Após análise dos livros, fizemos a observação da aplicação de uma das seqüências de um dos livros analisados em sala de aula, para vermos a questão da adequação das perguntas ao nível de escolaridade para o qual elas foram pensadas. A observação da aula e análise das respostas dadas pelos alunos às questões de interpretação escrita evidenciaram que a seqüência aplicada pela docente era adequada ao público e estimulava os alunos a refletir sobre o texto, mobilizando conhecimentos temáticos e conhecimentos sobre o gênero. Percebemos que os alunos se mostraram interessados e participativos durante a execução da atividade, não demonstrando cansaço ou desinteresse. As questões foram consideradas instigantes, pois prenderam a atenção dos alunos, tendo sido respondidas por parte da turma. Desse modo, elas eram acessíveis e desafiadoras: não eram fáceis demais e nem difíceis demais. O trabalho de checagem coletiva das respostas e a continuidade do trabalho, com reflexões orientadas pelas outras seqüências, com certeza promoveriam muita aprendizagem.

Concluímos, desse modo, que o livro A trata de modo pertinente, rico e desafiador o gênero reportagem, podendo ser um recurso propício a aprendizagens, se usado por professores com dedicação e empenho, como a professora que participou da pesquisa.
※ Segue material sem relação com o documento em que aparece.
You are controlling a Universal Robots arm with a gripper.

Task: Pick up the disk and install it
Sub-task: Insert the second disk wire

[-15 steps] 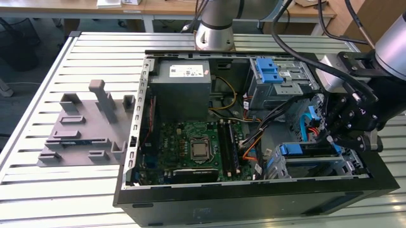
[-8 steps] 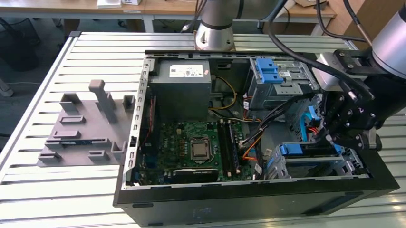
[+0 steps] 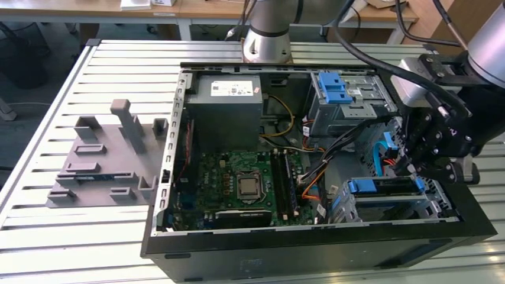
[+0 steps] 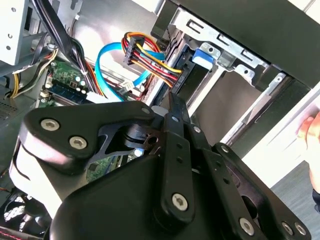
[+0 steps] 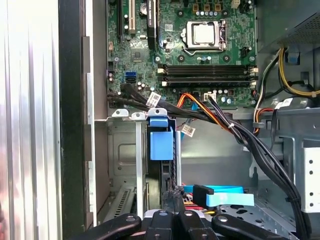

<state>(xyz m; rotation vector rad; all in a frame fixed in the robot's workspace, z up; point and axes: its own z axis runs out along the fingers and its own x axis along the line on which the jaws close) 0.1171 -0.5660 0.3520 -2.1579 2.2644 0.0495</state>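
Observation:
The disk stands on edge in the lower drive cage at the case's front corner, on the exterior view's right, its blue carrier tab facing the motherboard. In the first wrist view the disk shows as that blue tab over a dark narrow edge between the cage's metal rails. My gripper hangs just above the cage at the disk's cable end. Its black fingers are shut together, and in the second wrist view the gripper points at the dark disk. I cannot tell whether the tips touch it.
A grey power supply and an upper cage with a blue bracket fill the case's far side. Cable bundles run close beside the fingers. The motherboard lies low. A grey fixture plate sits left. A hand shows outside the case.

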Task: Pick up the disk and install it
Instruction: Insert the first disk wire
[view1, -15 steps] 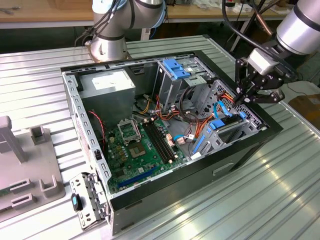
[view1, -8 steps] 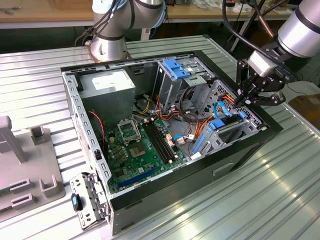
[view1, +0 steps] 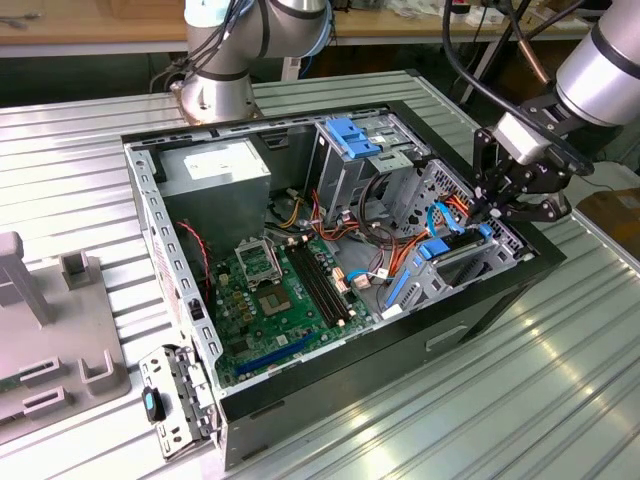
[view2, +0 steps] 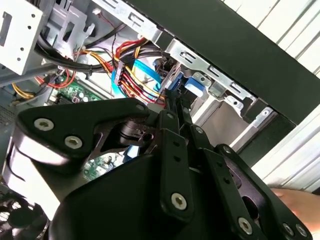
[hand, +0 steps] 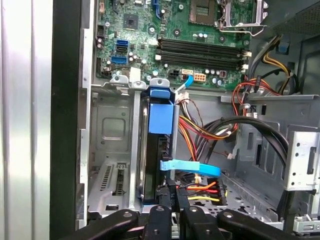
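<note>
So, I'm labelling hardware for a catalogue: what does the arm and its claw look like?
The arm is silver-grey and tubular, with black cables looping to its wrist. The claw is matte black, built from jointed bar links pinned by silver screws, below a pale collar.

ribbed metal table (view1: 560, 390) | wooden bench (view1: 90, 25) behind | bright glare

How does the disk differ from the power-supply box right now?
The disk is slim, blue-railed and stands on edge in its bay by the end effector; the power-supply box is bulky, plain grey and lies label-up in the opposite corner. Both sit inside the case.
</note>
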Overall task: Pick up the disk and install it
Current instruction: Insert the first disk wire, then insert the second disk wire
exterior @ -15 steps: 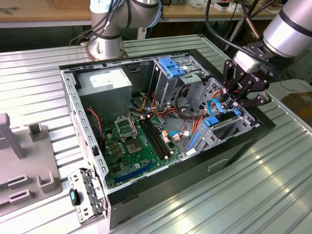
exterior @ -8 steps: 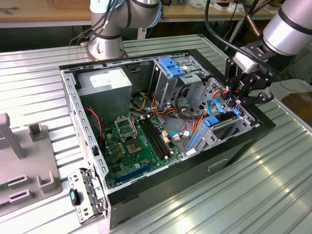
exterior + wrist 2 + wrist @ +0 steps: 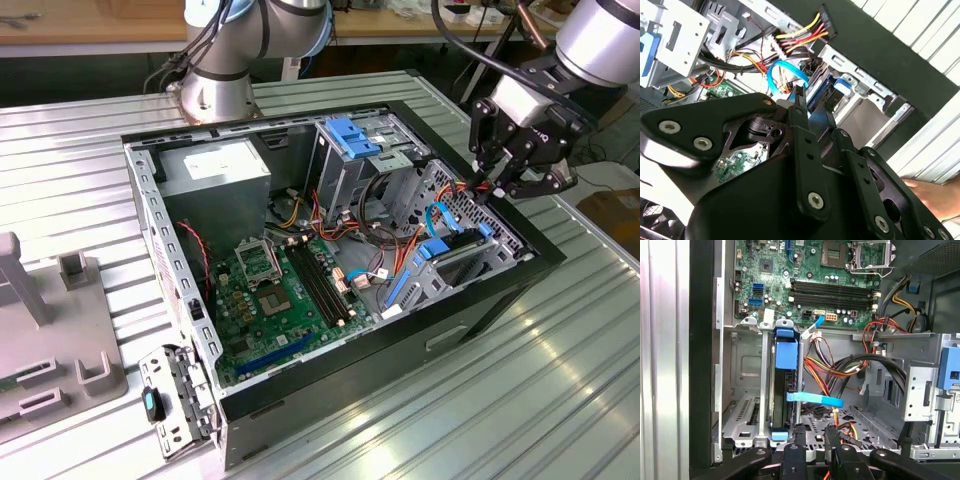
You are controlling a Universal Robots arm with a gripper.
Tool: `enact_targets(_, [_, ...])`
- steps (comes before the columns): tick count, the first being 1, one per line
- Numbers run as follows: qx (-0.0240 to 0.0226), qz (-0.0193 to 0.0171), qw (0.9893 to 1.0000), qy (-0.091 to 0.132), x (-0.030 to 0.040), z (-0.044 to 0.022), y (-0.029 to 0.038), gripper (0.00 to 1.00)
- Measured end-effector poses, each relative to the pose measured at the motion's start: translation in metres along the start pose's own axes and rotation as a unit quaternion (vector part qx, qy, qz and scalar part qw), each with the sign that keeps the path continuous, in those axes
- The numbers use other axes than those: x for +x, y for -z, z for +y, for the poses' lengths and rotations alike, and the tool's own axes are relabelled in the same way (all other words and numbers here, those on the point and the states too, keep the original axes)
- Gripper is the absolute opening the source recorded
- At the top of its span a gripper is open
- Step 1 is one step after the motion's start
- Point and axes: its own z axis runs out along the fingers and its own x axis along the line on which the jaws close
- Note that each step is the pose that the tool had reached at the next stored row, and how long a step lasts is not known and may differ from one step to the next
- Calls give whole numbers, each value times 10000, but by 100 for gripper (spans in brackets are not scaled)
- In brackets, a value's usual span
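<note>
One open computer case point(image 3: 470, 320) sits on the ribbed metal counter point(image 3: 560, 390), and reading across the exterior view from its left, there is first the grey power-supply box point(image 3: 215, 165), then the green motherboard point(image 3: 270, 290), then the drive cage with its blue latch point(image 3: 352, 135), and last the bay at the exterior view's right where the disk point(image 3: 450, 250) stands on edge in its blue rails. The end effector point(image 3: 505, 185) hangs just above that bay, empty, at the case's far right corner.

In the first wrist view the disk point(image 3: 785, 385) sits upright in the slot between two metal guides, its long axis running away from the end effector point(image 3: 815, 442) toward the motherboard point(image 3: 810, 280). The two black fingers stand slightly apart and grip nothing, close to the disk's near end. A blue cable point(image 3: 815, 400) crosses just beside the disk, touching or nearly so.
</note>
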Motion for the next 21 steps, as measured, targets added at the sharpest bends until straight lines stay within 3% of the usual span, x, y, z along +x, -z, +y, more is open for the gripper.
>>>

O livro B, apesar de conter bons textos e boas atividades, reduz o trabalho com leitura a apenas duas seqüências, tratando os conteúdos gramaticais de modo desarticulado, sem exploração dos recursos lingüísticos para constituição de sentidos.

Por fim, gostaríamos de reafirmar que o trabalho com a diversidade de gêneros discursivos, com exploração de aspectos composicionais e sociointerativos, conduz os alunos a interagir com os textos de modo mais crítico e autônomo e que, a exploração da dimensão argumentativa dos textos é possível e pertinente nesse nível de escolaridade.